WHAT THE TASK REQUIRES
Please repeat the listing exactly, starting at its first line and stopping after the line that contains "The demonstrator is".

INFORMATION PROVIDED
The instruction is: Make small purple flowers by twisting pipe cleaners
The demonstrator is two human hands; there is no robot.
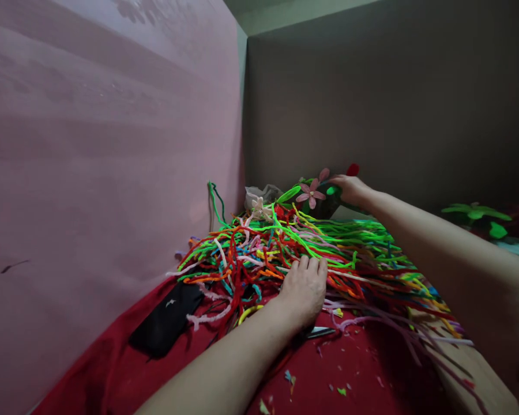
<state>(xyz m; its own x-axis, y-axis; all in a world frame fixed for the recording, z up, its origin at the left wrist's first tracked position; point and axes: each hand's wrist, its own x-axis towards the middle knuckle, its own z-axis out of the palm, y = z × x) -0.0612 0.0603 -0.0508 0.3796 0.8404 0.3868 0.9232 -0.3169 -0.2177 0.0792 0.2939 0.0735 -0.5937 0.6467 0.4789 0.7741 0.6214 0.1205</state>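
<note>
A large tangled pile of colourful pipe cleaners [259, 248] covers the middle of the red cloth [350, 369]. My left hand [305, 285] rests on the pile's front part with its fingers bent down; what lies under them is hidden. A scissor blade [320, 332] shows just below that hand. Farther back, my right hand [350, 189] reaches to pipe-cleaner flowers, its fingers closed near the stem of a pink flower [311, 193]; what they grip is too small to make out. A red bud [353, 169] stands behind that hand.
A black pouch [166, 320] lies on the cloth at the left. Small fuzzy scraps [290, 380] are scattered in front. At the right are a green flower [476, 212] and a pale board edge [471, 357]. A pink wall [112, 173] and a dark panel [372, 104] stand behind.
</note>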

SOLUTION
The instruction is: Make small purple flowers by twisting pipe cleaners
The demonstrator is two human hands; there is no robot.

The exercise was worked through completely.